Dans l'introduction aux légendes de maître Echkart, je retrouve presque mot pour mot des extraits de la vitupération indignée de Zooey sur les adeptes de saint François :"Jésus savait - savait - que nous transportons partout le Royaume de Dieu avec nous, qu'il est à l'intérieur de notre être, dans un endroit où nous sommes bien trop stupides, bien trop sentimentaux, bien trop terre à terre pour aller regarder ?" La coïncidence est souriante, d'avoir lu Eckhart pour la première fois, avant Noël, en même temps que je relisais Franny et Zooey, par hasard.
"Comment faire comprendre ce mystère ? Comment faire sentir à l'homme ce désir insatiable qui pousse Dieu à venir naître en nous ? "Il y a quelque chose dans l'âme qui dépasse l'essence créée de l'âme, quelque chose que rien de créé ne touche, quelque chose qui n'est rien." (S. 28 AL). Nous vivons comme si ce quelque chose n'existait pas. Et pourtant ce quelque chose nous presse, nous oblige. Il n'y a pas pour nous de repos possible que nous n'y soyons devenus attentifs : "C'est une parenté divine, c'st Un en soi-même, cela n'a rien de commun avec quoi que ce soit. Et c'est là que bien des clercs fameux se mettent à boiter !" (S. 28 AL)."Les gens me demandent souvent : "Priez pour moi !" Je ne puis m'empêcher de penser : "Pourquoi sortez-vous ? Pourquoi ne restez-vous pas en vous-mêmes et ne puisez-vous pas dans votre propre bien ? Pourtant vous portez essentiellement en vous la Vérité ?" (S 5b AL).
Il se peut qu'à un Maître ascétique doit succéder le disciple gnostique c'est-à-dire insouciant des vices et vertus - car "si le saint est vertueux, le gnostique est oublieux" - comme un juste balancier. Et après la Connaissance revient la Règle, est-ce une fatalité ou un besoin ?
"C'est là une figure bien connue de toutes les grandes traditions spirituelles, du taoïsme à l'Islam en passant par les sages de l'Inde : reconnaissant la supériorité du disciple, le maître se met à son école. Dans la tradition chrétienne, cette figure n'a-t-elle pas son modèle dans le Précurseur lui-même : "Il faut que lui grandisse et que moi je décroisse" (Jn 3, 30), proclame-t-il en désignant ce jeune disciple, Jésus, qui était venu quelque temps auparavant se faire baptiser par lui.
Saint Jean Baptiste, Lorenzo Ghiberti,
1412-16, Orsanmichele, Florence.
"Pour moi, avait dit le Précurseur, je vous baptise dans de l'eau en vue de repentir ; mais celui qui vient derrière moi vous baptisera dans l'Esprit Saint et le feu." (Mt 3, 11).

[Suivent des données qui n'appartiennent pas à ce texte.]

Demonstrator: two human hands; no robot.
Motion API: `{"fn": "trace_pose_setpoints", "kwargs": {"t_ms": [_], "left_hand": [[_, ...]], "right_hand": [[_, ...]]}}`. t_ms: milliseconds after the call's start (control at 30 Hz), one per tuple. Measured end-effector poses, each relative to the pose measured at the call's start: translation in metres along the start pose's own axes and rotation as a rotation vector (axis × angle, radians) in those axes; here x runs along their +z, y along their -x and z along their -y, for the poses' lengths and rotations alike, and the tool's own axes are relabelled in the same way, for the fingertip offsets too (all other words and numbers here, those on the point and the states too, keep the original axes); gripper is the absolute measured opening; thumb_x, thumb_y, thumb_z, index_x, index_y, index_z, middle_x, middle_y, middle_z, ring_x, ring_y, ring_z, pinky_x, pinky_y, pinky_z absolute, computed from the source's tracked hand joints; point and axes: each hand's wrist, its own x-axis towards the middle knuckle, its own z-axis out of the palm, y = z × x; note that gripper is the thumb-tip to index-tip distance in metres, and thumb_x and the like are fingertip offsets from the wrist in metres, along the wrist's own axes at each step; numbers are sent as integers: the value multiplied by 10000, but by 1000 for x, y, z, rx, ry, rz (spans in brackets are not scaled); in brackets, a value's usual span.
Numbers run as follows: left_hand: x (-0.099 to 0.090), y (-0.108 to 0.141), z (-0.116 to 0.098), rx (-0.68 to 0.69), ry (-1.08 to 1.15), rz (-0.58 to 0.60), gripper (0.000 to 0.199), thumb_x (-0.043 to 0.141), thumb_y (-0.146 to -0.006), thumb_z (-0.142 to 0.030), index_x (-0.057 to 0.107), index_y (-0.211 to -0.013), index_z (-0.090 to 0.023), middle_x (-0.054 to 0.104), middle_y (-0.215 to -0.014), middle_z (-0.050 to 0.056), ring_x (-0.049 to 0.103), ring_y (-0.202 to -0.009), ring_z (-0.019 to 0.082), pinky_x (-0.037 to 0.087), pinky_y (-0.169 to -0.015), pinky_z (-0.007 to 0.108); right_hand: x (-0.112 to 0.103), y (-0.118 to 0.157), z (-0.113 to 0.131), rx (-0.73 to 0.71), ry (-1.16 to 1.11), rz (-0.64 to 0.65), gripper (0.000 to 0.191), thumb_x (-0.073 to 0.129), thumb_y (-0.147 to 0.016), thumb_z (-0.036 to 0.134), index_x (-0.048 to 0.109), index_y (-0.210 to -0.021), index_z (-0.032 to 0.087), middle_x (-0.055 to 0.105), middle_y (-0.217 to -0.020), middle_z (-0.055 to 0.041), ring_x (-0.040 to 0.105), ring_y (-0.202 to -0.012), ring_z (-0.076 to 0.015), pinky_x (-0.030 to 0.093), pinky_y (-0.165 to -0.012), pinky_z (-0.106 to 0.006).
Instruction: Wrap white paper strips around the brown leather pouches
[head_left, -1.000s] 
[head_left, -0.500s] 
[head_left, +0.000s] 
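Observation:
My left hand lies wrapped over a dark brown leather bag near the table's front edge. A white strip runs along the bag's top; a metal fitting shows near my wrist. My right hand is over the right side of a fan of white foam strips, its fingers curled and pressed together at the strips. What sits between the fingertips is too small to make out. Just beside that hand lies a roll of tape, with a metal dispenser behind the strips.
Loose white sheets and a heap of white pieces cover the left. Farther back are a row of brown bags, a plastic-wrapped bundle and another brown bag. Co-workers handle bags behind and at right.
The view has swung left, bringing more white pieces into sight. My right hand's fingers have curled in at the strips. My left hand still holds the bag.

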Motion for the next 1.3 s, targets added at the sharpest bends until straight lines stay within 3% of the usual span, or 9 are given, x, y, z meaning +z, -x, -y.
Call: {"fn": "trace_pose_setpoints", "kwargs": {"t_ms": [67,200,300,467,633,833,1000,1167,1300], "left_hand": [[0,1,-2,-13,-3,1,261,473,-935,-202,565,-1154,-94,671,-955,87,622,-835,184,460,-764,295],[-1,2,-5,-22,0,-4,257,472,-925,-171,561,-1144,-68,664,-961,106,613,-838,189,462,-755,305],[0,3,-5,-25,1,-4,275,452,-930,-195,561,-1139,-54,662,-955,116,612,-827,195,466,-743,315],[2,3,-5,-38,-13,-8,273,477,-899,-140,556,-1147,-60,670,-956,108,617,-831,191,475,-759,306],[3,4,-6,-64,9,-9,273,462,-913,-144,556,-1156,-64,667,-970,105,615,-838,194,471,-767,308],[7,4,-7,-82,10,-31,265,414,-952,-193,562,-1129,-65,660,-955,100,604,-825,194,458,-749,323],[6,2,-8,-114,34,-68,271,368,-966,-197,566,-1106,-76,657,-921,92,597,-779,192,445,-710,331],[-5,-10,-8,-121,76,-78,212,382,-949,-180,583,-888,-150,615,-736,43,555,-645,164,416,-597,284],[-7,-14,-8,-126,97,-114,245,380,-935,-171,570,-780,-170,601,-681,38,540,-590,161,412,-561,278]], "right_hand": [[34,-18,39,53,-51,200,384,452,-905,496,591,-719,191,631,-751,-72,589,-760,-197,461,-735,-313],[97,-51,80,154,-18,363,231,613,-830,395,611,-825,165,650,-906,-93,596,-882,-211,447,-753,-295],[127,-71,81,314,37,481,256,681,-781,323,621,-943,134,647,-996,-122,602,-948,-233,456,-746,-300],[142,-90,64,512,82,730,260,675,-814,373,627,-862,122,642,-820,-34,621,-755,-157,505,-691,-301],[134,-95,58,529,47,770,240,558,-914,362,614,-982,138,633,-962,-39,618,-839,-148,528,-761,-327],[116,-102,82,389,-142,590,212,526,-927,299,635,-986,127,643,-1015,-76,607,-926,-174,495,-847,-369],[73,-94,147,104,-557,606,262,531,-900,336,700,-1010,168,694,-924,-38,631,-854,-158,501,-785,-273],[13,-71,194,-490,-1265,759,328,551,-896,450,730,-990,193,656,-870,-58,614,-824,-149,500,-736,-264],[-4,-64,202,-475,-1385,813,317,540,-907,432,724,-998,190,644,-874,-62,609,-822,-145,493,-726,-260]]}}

C'est le rôle de l'ancien homme, toujours, d'enseigner les voies de la pénitence : le jeûne, la veille et les actions vertueuses. Mais il ne fait là rien de plus que "préparer le chemin du Seigneur" (Mt 3, 3), ouvrir la voie pour un tout autre événement : la venue parmi nous, en nous, de Dieu lui-même : "Tous ceux-là sont des marchands qui aimeraient être gens de bien et accomplissent à la gloire de Dieu des oeuvres telles que jeûnes, veilles et prières, mais ne le font que pour obtenir quelque don en échange" (S.1 AL). C'est, dit Eckhart, ce que tant de clercs ne comprennent pas : "L'homme doit vivre de telle manière qu'il soit un avec le Fils unique. Entre le Fils unique et l'âme, il n'y a pas de distinction." Les Légendes de maître Eckhart.
Zooey : "Les deux Testaments sont remplis de pandits, de prophètes, de fils favoris, de Salomons, d'Isaïes, de Davids, de Pauls, mais enfin qui à part Jésus savait de quoi il retournait ? Personne. Pas Moïse en tout cas. Ne me dis pas que Moïse le savait. C'était un brave homme et il était en contact avec son Dieu, mais justement, nous y voilà : il était obligé de se tenir en contact avec lui. Jésus, lui, s'est rendu compte qu'il n'y a pas de séparation d'avec Dieu." J.D. Salinger, Franny et Zooey.